## EXERCISE:
The task calls for the lines below from the line with "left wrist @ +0" to the line with "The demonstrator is", both ends included, copied exactly, without any pictures.

## MATERIAL FOR THIS TASK:
★ ★ ★ ★
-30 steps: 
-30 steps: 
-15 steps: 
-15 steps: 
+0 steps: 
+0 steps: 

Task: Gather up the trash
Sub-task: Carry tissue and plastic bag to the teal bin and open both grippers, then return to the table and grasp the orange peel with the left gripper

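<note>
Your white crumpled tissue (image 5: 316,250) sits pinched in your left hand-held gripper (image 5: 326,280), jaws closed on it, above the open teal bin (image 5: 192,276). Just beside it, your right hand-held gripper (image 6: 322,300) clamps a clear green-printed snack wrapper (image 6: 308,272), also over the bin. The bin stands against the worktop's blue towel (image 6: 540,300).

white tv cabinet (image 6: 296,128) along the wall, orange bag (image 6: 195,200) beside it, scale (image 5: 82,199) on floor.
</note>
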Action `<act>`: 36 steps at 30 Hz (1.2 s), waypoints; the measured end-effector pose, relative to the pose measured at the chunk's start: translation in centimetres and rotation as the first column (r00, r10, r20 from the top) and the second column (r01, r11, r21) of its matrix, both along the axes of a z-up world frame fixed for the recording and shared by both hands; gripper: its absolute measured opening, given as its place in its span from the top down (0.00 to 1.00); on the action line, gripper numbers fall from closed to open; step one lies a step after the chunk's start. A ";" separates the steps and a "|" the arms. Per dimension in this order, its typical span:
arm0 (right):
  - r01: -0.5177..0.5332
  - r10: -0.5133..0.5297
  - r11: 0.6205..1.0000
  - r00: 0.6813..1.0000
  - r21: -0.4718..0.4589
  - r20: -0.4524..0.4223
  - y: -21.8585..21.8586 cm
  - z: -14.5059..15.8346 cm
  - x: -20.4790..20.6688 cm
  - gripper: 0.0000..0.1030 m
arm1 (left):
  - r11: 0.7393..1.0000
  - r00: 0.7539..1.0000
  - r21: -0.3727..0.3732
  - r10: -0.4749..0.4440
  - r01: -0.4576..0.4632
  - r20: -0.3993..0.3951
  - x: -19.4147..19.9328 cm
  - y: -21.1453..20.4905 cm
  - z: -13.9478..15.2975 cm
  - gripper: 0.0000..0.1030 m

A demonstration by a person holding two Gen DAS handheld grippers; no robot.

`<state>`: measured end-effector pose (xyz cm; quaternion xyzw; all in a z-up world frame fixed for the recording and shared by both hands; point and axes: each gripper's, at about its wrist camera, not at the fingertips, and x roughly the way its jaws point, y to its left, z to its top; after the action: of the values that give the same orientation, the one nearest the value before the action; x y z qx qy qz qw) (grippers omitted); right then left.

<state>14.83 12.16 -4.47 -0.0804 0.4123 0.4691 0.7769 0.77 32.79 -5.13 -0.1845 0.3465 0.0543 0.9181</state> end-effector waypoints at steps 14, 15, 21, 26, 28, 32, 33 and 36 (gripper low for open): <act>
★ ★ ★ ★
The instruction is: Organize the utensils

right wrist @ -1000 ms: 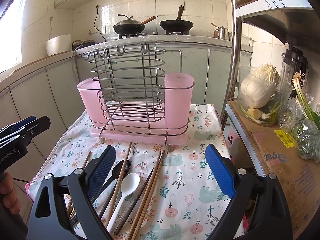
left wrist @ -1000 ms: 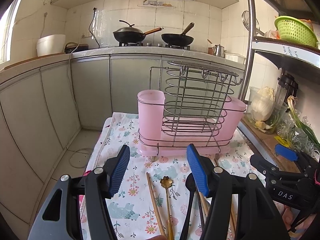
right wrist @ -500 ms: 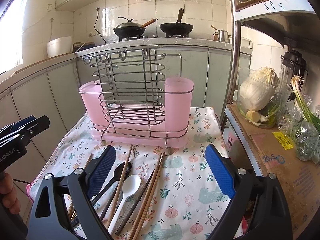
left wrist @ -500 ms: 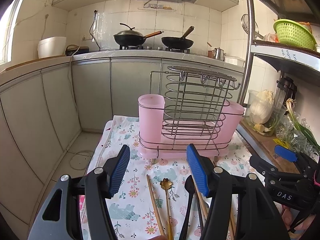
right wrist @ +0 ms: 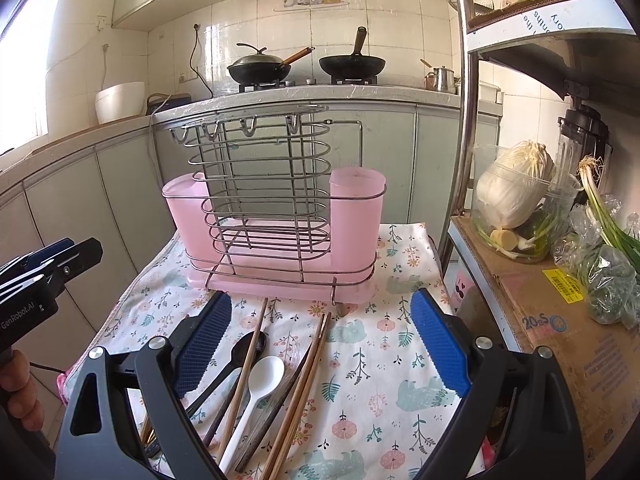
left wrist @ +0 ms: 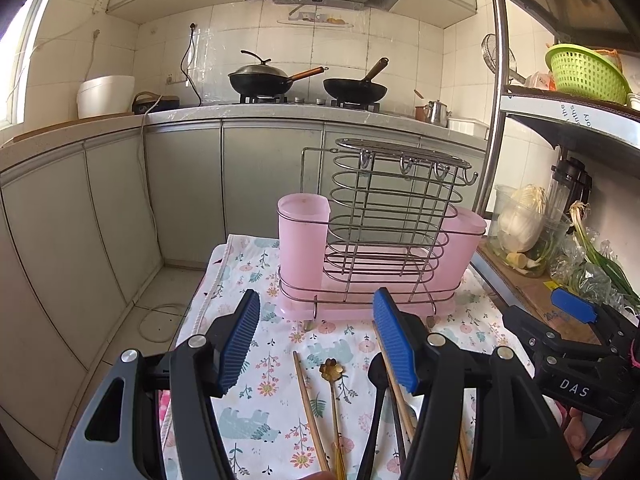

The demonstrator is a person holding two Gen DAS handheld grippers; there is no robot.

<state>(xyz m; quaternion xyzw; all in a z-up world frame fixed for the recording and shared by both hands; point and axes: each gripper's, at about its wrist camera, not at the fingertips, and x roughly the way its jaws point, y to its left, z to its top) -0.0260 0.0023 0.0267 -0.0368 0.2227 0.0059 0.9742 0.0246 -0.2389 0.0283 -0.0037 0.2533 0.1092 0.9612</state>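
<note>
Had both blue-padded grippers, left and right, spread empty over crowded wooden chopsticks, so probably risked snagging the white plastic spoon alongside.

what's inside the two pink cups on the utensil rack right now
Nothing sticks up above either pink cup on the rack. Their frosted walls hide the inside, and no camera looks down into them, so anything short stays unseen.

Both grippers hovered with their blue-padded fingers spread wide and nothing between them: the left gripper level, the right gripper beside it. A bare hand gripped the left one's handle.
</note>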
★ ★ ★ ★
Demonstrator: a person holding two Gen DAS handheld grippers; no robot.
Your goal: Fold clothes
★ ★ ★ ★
## SOLUTION BELOW:
left wrist @ +0 ms: 

The demonstrator is a person holding two Gen DAS handheld grippers; there is no robot.

No more work remains for this exercise.